The Department of Defense (DoD) officially approved zero trust implementation plans from all of its components last month, and the agency is now looking to focus on “minimum viable solutions” for the plans by tackling specific security-related issues each year.
The implementation plans stem from the DoD’s Zero Trust Strategy – which DoD released in late 2022 – in which the DoD’s Office of the Chief Information Officer (CIO) asked DoD components to submit their own individual zero trust execution plans.
The execution plans are meant to help the agency reach its goal of fully implementing a department-wide zero trust security framework by 2027.
However, Les Call, who serves as director of the DoD CIO Zero Trust Portfolio Management Office (PfMO), said on Thursday that the move to minimum viable solutions comes as the DoD is looking to “scale back” on the implementation plans this year.
“We had to put literally 30 people into a room for three to four weeks to go through and assess [the implementation plans], and I said, ‘Absolutely, we can’t do that anymore,’” Call explained at the Zscaler Public Sector Summit on April 4. “First of all, we need to work with things that we can pull data from and move on. And secondly, we have to implement because we do have this timeframe.”
DoD’s Zero Trust Strategy outlines a total of 152 zero trust activities, which Call said “are important, but we need to start with zero trust and start with a data-centric environment.”
“So, what we’re doing this year for our implementation plans is we’re scaling back, and we’re focusing on what I call ‘minimum viable solutions,’” Call said. “Each year, we’re going to have a standard that’s going to raise. So, the first year, we want to get after sensoring and making sure that everybody understands what’s in their environment.”
“And then secondly, we want to take the current ICAM solution and we want to make that zero trust, and then we want to tackle the data tagging issue,” he added.
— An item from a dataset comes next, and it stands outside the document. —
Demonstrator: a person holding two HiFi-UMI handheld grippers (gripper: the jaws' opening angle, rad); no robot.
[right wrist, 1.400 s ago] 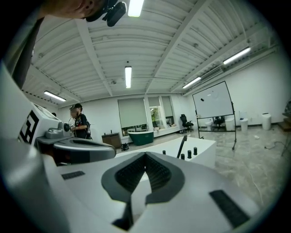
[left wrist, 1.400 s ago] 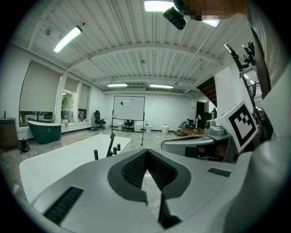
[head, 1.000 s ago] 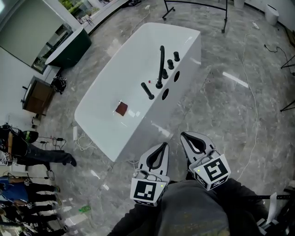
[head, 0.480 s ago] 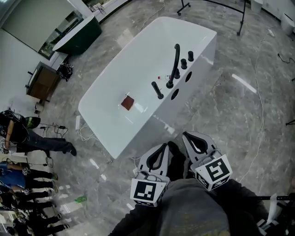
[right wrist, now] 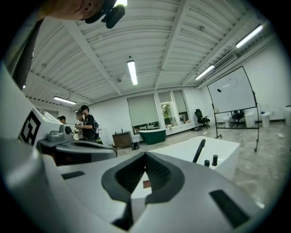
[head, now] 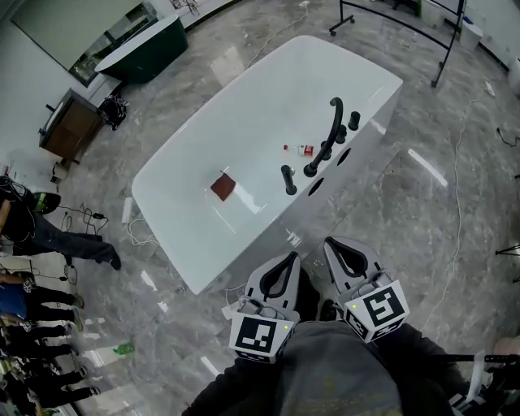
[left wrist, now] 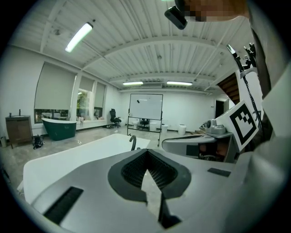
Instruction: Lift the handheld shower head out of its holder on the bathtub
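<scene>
The white bathtub (head: 203, 244) lies ahead on the marble floor. On its right rim the short black handheld shower head (head: 288, 179) stands upright in its holder, next to the tall curved black spout (head: 327, 136) and black knobs (head: 353, 121). My left gripper (head: 290, 258) and right gripper (head: 329, 244) are side by side short of the tub's near side, both shut and holding nothing. The right gripper view shows the spout (right wrist: 198, 151) and knobs (right wrist: 214, 159) beyond the jaws. In the left gripper view only the spout (left wrist: 132, 142) shows above the jaws.
A red-brown square (head: 221, 186) and a small bottle (head: 301, 149) lie inside the tub. A green tub (head: 142, 49) and wooden cabinet (head: 65, 126) stand far left, with people (head: 32, 236) beside cables. A black stand (head: 406, 24) is beyond the tub.
Both grippers have moved toward the bathtub, still shut. The tub and its black fittings now sit nearer and lower in the head view, and the small bottle inside has come into sight.
</scene>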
DoD components have until October 2024 to submit version 2.0 of the implementation plans, revised to meet the standards set forth by the department.
While awaiting implementation plans 2.0, DoD will work with its components to solve the challenges they raised during the review process and in various implementation plans, including policy and governance, unverified zero trust solutions, cultural awareness and understanding, and funding — just to name a few.